A Couple of years ago I had to replace my old gas stove. I was also wired for electric and did not want that. I researched stoves and the more I learned the more I realized there were many more things to think about than the track record. 

I bought a GE Profile gas only. I would have bought a gas convection if I could have found it but the only convection ones had gas oven,  electric convection. Odd I thought. 

I use cast iron pans and large pots so I wanted cast iron grates so that a pot or pan could be slid across seamlessly. Porcelain grates chip easily. Just look at the stoves returned at some of the sears outlet stores.  My stove has various BTUs for different burners. The middle has a long oval burner that is 5000 btus. It is close to worthless. Not hot enough to do much of anything but simmer and it's too long to simmer properly.  I have tried to make pancakes on the non stick griddle that came with it but I can use my cast iron and have more control.

I have a small simmer burner in the back right of the stove. The power 17,000 btu burner is in front on the right. The placement of these burners was very important to me. When I do simmer in the back it is a move it there and forget it for a while. Perfect location. Big burner in front on right. Easy to control and watch. My stove slides in and there is a small counter top on the right side. And a wall. I did not want a lot of heat from the power burner building up in the corner.

My grates sit level with my counter top.

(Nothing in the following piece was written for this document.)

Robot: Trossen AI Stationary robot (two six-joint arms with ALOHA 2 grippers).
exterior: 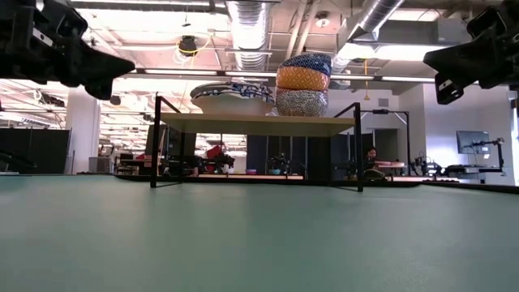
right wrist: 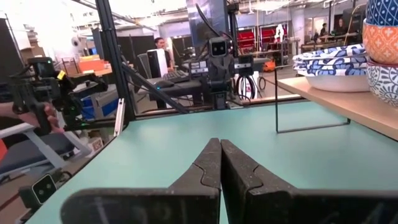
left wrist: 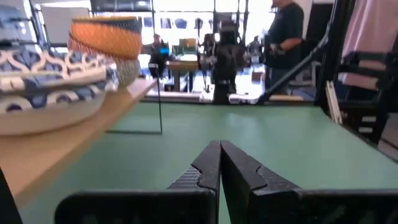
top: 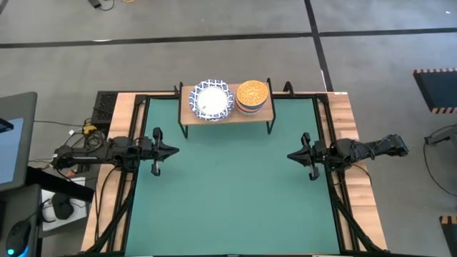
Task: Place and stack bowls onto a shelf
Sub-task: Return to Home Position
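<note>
The left fingers (left wrist: 202,169) were shut on nothing over the counter's (top: 228,193) left edge; the right fingers (right wrist: 202,169), likewise closed and empty, hung over its right edge; both were well apart from the shelf (top: 243,117) at the far side; on it sat a stack of white bowls (top: 211,100) on the left, with a stack of smaller bowls (top: 252,94) just beside it; every bowl in view was shelved, so the stacking looked done; only parking the arms seemed left.

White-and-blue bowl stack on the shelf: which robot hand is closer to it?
Left. The left hand, shut, hovers over the table off the shelf end where the white-and-blue bowl stack stands. The right hand, also shut, is off the far end, nearer the orange-topped stack.
</note>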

The stoves that had their grates higher were too high for comfortable cooking as we are average height people.  Also a pot could easily drop off the edge on to the counter and spill. A two inch drop is significant with boiling water or sauce in it. I don't always place things perfectly even so I need all the advantages I can get. Sealed burners a must. No mess in hard to clean places. Stove top recessed so spills are contained. No ceramic or glass for me. Too much heat build up for me. Those counter tops have been known to crack. 

I have a warming draw that I have never used. It's lowest setting is 150 °. Too hot to proof bread. It holds my baking sheets. Perfect.  I like my stove a lot. If I had it to do over: No warming drawer and  I would get the double oven model. No need to heat that huge oven for one loaf of bread. Two smaller ovens make more sense. Two different temps, two different breads. 

The metal around the gas outlet if hard to clean without putting the porcelain  top in jeopardy of being scratched.

Not a bad stove for the money and I haven't had trouble with it. Called once for general service. Sears replaced the middle burner because  it was warped and not lighting properly.